The Senate’s Permanent Subcommittee on Investigations held hearings on the matter. Ina Drew testified and told the Subcommittee that the investment securities portfolio at the federally-insured bank exceeded $500 billion during 2008 and 2009 and as of the first quarter of 2012 was $350 billion. But Wall Street On Parade learned from the industry’s self-regulator, FINRA, that during the 13 years that Drew supervised these stunning amounts of securities trading, she had neither a securities license nor a principal’s license to supervise other traders.
At the time, we asked numerous Wall Street regulators to explain how Drew could have been overseeing traders without the proper trading licenses. One regulator who spoke on background told us that Drew could not hold a securities license because she worked for the federally-insured commercial bank, not its broker-dealer. Only employees of broker-dealers are allowed to hold securities licenses. But apparently, not having a securities license does not stop one from supervising a $500 billion portfolio of securities at a federally-insured bank.

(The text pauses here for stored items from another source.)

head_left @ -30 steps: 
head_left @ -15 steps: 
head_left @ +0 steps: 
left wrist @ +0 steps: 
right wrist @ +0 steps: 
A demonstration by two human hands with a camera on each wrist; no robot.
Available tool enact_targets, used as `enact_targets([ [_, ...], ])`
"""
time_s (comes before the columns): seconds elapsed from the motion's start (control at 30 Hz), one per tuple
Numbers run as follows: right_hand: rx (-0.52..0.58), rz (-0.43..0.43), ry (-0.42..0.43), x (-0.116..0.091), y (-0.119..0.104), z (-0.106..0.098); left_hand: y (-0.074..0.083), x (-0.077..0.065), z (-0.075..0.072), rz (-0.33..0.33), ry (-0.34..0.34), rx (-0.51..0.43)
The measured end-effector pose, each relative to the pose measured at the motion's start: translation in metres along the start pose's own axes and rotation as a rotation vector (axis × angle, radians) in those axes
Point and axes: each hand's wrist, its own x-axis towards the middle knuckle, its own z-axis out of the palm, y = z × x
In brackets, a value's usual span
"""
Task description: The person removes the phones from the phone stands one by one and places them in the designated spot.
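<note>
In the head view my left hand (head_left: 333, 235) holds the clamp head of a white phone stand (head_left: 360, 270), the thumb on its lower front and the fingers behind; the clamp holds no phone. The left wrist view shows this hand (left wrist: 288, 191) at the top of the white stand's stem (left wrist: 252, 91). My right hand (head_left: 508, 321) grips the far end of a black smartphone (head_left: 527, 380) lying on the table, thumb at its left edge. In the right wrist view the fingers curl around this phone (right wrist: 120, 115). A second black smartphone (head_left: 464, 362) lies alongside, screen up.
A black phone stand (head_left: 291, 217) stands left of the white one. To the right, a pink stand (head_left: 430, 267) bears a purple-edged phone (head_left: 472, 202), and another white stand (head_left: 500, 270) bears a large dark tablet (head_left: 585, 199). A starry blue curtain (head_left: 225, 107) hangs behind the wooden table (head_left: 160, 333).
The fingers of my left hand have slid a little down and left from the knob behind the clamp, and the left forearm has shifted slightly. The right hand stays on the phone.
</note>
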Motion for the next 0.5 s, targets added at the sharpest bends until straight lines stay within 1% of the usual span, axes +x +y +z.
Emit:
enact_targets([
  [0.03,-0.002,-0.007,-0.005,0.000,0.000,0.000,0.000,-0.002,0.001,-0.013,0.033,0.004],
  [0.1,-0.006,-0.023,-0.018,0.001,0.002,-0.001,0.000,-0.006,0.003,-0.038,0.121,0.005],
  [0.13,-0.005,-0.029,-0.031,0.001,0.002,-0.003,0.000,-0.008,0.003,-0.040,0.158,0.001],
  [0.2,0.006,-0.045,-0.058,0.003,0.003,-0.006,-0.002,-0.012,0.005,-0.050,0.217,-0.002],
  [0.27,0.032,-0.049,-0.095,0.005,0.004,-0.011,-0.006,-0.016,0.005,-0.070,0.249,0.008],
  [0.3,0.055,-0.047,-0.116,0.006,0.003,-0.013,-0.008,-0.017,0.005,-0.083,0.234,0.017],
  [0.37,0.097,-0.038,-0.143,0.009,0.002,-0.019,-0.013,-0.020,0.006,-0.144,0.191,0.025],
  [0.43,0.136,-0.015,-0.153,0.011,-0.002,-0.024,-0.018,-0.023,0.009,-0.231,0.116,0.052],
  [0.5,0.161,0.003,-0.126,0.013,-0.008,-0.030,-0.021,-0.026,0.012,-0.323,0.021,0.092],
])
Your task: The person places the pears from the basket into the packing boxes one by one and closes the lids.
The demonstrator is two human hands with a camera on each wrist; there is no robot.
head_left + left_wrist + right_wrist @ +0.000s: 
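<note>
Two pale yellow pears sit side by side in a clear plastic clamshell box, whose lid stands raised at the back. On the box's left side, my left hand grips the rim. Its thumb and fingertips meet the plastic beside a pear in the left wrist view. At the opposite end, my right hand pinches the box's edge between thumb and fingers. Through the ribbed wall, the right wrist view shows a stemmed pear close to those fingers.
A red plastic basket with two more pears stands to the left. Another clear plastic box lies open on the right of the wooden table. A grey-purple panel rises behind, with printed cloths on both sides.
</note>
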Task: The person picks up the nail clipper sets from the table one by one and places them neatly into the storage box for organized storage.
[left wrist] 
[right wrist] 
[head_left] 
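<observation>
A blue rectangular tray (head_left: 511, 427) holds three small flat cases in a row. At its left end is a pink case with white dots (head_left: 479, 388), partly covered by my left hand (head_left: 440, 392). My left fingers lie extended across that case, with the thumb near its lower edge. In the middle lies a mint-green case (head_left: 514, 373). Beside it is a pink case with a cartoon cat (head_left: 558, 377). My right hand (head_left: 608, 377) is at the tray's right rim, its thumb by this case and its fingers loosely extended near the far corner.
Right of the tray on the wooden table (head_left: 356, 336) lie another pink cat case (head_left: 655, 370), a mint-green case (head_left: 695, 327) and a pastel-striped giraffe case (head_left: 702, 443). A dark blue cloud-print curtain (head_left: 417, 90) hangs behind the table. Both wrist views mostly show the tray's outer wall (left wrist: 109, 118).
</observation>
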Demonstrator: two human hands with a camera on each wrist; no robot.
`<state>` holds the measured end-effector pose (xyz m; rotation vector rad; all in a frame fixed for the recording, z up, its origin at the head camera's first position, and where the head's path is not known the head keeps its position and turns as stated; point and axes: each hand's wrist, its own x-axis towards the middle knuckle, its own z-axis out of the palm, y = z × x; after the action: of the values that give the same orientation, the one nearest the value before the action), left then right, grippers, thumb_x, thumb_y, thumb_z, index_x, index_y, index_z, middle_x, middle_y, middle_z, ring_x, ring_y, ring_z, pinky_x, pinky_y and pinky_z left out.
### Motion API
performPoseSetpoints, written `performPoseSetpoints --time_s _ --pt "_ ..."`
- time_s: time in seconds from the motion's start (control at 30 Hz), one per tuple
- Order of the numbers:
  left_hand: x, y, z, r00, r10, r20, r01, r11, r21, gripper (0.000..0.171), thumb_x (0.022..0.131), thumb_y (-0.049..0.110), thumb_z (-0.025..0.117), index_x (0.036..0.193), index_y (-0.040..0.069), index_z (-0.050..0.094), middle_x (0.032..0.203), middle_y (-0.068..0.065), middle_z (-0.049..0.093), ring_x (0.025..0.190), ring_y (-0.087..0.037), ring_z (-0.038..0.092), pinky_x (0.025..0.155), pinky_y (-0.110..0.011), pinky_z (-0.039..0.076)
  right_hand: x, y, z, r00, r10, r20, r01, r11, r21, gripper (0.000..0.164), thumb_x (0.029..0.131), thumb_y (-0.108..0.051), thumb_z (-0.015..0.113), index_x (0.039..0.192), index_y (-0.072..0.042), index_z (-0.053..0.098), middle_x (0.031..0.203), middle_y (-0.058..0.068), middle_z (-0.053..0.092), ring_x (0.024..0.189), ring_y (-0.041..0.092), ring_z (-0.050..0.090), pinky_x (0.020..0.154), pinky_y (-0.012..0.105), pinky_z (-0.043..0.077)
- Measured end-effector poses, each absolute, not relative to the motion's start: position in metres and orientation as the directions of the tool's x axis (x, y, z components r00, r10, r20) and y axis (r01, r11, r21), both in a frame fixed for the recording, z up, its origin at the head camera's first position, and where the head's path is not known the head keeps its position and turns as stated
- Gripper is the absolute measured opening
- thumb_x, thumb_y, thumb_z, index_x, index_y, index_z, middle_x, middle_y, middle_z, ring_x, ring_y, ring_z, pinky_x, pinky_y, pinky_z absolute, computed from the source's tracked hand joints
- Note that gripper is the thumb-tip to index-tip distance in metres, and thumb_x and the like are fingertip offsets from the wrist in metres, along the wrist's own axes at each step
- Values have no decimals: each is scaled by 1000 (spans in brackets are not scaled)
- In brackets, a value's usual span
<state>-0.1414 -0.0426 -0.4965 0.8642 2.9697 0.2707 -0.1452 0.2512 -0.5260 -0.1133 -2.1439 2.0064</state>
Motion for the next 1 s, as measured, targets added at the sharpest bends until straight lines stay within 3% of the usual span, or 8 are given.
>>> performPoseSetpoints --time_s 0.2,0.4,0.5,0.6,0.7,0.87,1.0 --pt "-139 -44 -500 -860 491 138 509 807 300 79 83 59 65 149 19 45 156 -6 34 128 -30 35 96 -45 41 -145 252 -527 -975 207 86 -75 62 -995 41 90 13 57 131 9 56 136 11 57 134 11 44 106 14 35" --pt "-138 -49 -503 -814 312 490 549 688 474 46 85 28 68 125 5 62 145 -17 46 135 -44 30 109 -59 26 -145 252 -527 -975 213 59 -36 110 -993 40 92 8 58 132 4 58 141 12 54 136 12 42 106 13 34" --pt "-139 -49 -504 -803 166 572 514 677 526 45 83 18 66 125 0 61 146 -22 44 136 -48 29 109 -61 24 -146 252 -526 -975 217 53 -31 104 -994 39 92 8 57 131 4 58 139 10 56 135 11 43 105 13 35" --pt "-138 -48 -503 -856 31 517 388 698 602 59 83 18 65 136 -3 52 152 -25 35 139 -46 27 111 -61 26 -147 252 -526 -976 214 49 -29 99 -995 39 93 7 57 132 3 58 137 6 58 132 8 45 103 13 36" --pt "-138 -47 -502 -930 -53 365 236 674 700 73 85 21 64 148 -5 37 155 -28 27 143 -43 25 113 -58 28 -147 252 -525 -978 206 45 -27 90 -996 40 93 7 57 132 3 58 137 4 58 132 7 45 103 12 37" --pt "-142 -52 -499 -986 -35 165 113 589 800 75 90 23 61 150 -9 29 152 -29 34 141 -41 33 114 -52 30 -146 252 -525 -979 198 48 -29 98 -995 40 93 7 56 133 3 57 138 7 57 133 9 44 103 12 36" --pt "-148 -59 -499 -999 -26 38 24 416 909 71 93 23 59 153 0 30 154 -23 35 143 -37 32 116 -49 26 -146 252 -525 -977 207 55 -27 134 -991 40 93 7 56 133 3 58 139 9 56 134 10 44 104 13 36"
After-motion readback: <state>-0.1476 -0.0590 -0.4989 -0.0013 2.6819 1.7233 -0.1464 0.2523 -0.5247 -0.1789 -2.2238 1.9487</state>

Morgan Stanley is another cautionary tale on Wall Street. It also owns federally-insured banks, although their size pales in comparison to the $2 trillion in deposits held by JPMorgan Chase’s domestic branches.
Morgan Stanley was one of the megabanks that acknowledged almost $1 billion in losses when the family office hedge fund, Archegos Capital Management, blew up in March of 2021. Wall Street megabanks had ginned up derivatives that allowed Archegos to obtain 85 percent margin loans on insanely concentrated stock positions. But Morgan Stanley has had far larger losses from trading blowups in the past. During the 2007-2008 subprime mortgage crisis, one of Morgan Stanley’s traders, Howie Hubler, lost $9 billion of the firm’s capital betting on subprime debt. Hubler didn’t get a character to play his role in “The Big Short” movie but Michael Lewis, who wrote the book on which the movie is based, shared insights with his readers about Hubler.
Lewis describes Hubler as a star bond trader at Morgan Stanley, making $25 million in one year prior to the collapse of the subprime mortgage market. Hubler was one of those who made early bets that the lower-rated subprime bonds would fail. He used credit default swaps (derivatives) to make his bets. But because Hubler had to pay out premiums on these bets until the price collapse came, he placed $16 billion in other bets on higher-rated portions of the subprime market, according to Lewis. When those bets failed, Morgan Stanley lost at least $9 billion.
According to a government audit of the Fed’s secret loans to the trading houses on Wall Street during and after the 2008 Wall Street implosion, Morgan Stanley was the second largest recipient (after Citigroup) of the Fed’s secret loans, receiving a total of $2.04 trillion in cumulative loans from the Fed.
This is the stuff of banana republics – not a financial system befitting a superpower.